Aquino also pledged to sustain clean and honest governance, spur economic growth, attain rice self-sufficiency, as well as hold accountable the corrupt, tax evaders and others with the “wang-wang mindset” in the second year in office.
“We have put an end to the culture of entitlement, to wang-wang: along our roads, in government, in our society as a whole. This will bring confidence that will attract business; this will also ensure that the people’s money is put in its rightful place: Funding for infrastructure that will secure the sustained growth of the economy, which will then give rise to jobs, and public service that guarantees that no one will be left behind,” he said in Filipino.
“More opportunities for livelihood will be opened by tourism; the strengthening of our agriculture sector will ensure that every Filipino will have food on his table. We will invest on those who were once neglected. All this will create a cycle wherein all available jobs are filled, and where businesses flourish through the empowerment of their consumers,” he added.
Aquino also defended his governance style and its ensuing results, saying he was steering our government in a “clear direction.” “A country where opportunity is available; where those in need are helped; where everyone’s sacrifices are rewarded; and where those who do wrong are held accountable,” he said.
“We are not leaving anything to chance; good governance yields positive results. Think about it: We have realized our promise of providing the public with the services that it needs and implementing programs to help the poor without having to raise our taxes. This has always been the plan: to level the playing field; to stop the abuse of authority; and to ensure that the benefits of growth are available to the greatest number,” he said in
At the start of his speech, the President said he banned blaring car sirens on the roads last year, which he claimed were a symbol of abuse of authority, and sustained the fight against abuses in government. The wang-wang mindset, according to the President, is defined as abusing privilege despite promise to serve.
So far, Aquino said his anti-wang-wang efforts have yielded positive results, including end to abusive perks in government corporations, lower self-rated hunger among Filipino families, and robust stock market, credit rating upgrades.
To end wang-wang culture in government, Aquino said they have employed zero-based budgeting to eliminate wasteful programs and channel funds to more effective projects. Among the projects stopped by the government were the “an ill-advised” P18 billion dredging project in Laguna Lake and food for school program that had no proper targeting beneficiaries.
Aquino urged people to pay the proper taxes and warned to hold accountable those who do wrong after citing the “wang-wang attitude” still persists in the private sector.
He noted the Bureau of Internal Revenue found out that 1.7 million self-employed and professional taxpayers such as lawyers, doctors, and business paid only a total of 9.8 billion in 2010. “This means that each of them paid only an average of 5,783 pesos in income tax – and if this is true, then they each must have earned only 8,500 pesos a month, which is below the minimum wage. I find this hard to believe,” he said.
The government has also eliminated “patronage politics” in the Department of Public Works and Highways and instituted clean and transparent bidding for projects, according to the President. “Because of this, we have already saved 2.5 billion pesos, and expect to save 6 to 7 billion by the end of this year,” he said.

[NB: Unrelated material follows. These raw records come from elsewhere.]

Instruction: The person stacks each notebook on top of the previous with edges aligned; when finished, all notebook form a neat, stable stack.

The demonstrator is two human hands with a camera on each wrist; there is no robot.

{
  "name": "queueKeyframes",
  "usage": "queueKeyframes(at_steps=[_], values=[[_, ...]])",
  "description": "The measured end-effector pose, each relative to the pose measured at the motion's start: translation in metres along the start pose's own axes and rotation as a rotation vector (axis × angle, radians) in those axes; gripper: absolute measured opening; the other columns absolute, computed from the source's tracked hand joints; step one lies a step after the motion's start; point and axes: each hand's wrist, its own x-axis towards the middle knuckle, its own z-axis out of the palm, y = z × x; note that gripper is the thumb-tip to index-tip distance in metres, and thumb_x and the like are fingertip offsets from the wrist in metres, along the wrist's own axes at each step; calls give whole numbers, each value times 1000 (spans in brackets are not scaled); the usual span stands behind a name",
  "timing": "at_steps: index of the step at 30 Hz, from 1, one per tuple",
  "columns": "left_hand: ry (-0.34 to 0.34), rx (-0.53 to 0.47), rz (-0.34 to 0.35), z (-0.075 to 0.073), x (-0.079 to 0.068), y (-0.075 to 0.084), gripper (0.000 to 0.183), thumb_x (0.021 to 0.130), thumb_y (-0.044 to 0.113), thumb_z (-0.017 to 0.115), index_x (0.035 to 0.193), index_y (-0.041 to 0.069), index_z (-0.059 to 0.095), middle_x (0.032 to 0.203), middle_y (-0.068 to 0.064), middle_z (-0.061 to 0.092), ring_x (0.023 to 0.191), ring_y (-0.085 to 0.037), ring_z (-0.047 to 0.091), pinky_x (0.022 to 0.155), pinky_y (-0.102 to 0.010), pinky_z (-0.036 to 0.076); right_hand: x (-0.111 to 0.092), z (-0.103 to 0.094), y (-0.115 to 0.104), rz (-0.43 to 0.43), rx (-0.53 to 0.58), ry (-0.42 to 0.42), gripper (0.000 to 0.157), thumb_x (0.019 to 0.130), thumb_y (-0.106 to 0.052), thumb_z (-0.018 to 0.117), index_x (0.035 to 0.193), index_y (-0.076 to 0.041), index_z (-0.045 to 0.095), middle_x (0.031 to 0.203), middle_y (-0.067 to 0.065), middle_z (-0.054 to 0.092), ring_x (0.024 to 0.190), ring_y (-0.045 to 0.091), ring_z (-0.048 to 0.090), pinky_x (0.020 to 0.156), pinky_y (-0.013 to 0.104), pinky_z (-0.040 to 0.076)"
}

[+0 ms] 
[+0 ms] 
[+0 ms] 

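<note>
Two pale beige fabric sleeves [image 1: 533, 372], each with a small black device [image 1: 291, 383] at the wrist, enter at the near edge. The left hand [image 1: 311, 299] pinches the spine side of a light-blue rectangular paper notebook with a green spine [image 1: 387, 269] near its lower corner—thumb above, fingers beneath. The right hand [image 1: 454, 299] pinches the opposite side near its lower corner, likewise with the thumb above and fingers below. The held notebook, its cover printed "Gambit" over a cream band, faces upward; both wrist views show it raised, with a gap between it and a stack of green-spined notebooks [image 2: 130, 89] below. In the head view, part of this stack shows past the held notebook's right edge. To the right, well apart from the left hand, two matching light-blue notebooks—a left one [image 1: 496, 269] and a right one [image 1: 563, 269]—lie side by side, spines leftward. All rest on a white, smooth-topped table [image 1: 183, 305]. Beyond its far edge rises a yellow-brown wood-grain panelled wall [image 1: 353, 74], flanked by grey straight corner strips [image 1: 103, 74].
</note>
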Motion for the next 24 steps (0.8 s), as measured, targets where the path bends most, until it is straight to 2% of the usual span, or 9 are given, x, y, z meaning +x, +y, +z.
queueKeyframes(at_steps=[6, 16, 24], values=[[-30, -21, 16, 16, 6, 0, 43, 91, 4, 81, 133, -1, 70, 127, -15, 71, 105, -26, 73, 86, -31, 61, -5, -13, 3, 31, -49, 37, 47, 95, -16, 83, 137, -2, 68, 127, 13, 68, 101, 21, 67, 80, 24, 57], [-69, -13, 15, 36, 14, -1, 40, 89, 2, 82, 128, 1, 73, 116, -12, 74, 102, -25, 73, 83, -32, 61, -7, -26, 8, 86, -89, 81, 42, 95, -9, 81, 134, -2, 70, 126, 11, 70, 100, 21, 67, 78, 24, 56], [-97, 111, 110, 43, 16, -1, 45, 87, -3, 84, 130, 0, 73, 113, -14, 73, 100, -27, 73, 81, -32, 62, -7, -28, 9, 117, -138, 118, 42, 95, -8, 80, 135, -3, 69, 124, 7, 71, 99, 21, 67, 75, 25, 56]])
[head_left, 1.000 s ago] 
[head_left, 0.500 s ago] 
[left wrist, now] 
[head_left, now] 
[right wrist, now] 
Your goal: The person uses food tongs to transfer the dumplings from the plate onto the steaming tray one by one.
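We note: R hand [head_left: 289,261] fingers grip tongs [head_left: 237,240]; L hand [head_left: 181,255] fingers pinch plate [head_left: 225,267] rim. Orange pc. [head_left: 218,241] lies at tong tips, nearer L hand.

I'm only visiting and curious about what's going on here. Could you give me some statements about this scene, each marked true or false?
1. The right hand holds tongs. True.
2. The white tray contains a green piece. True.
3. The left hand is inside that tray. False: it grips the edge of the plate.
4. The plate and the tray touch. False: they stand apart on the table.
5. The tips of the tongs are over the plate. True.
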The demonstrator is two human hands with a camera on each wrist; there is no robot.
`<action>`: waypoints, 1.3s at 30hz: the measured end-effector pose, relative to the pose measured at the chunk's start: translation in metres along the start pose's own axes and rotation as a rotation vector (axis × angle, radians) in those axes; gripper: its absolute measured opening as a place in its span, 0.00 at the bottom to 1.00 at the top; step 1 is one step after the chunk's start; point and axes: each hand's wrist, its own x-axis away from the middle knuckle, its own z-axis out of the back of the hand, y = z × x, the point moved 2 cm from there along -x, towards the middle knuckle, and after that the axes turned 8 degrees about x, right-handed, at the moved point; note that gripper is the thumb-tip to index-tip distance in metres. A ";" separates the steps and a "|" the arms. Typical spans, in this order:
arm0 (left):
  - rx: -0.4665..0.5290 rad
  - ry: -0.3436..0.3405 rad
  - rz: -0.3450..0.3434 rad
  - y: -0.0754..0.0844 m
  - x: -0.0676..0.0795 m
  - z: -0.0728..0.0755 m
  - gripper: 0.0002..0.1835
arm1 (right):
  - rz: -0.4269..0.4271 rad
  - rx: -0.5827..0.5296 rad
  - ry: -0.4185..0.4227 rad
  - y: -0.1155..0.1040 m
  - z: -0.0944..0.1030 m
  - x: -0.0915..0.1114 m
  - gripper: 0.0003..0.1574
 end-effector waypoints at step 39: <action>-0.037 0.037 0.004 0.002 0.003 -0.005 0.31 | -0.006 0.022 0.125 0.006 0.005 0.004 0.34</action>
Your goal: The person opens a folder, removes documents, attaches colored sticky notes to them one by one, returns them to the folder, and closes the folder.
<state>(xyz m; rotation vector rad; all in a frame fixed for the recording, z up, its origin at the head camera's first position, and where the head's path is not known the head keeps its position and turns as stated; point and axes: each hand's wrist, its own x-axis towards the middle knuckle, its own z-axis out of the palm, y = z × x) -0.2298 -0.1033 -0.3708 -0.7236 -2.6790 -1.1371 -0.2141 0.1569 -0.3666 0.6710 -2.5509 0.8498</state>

In the ridding “wang-wang” in the energy sector, Aquino announced that 140 companies are ready to participate in the exploration and strengthening of our oil and natural gas resources. Only 35 companies that participated in the energy sector in 2006.
In agriculture, Aquino took pride the government also reduced rice importation to 800,000 metric tons compared to the excessive 2.3 million imported by the past government due to increased domestic harvest. He said the government has irrigated an additional 11,611 hectares of fields and rehabilitated 212,000 hectares of land to boost 15.6 percent increase in rice production.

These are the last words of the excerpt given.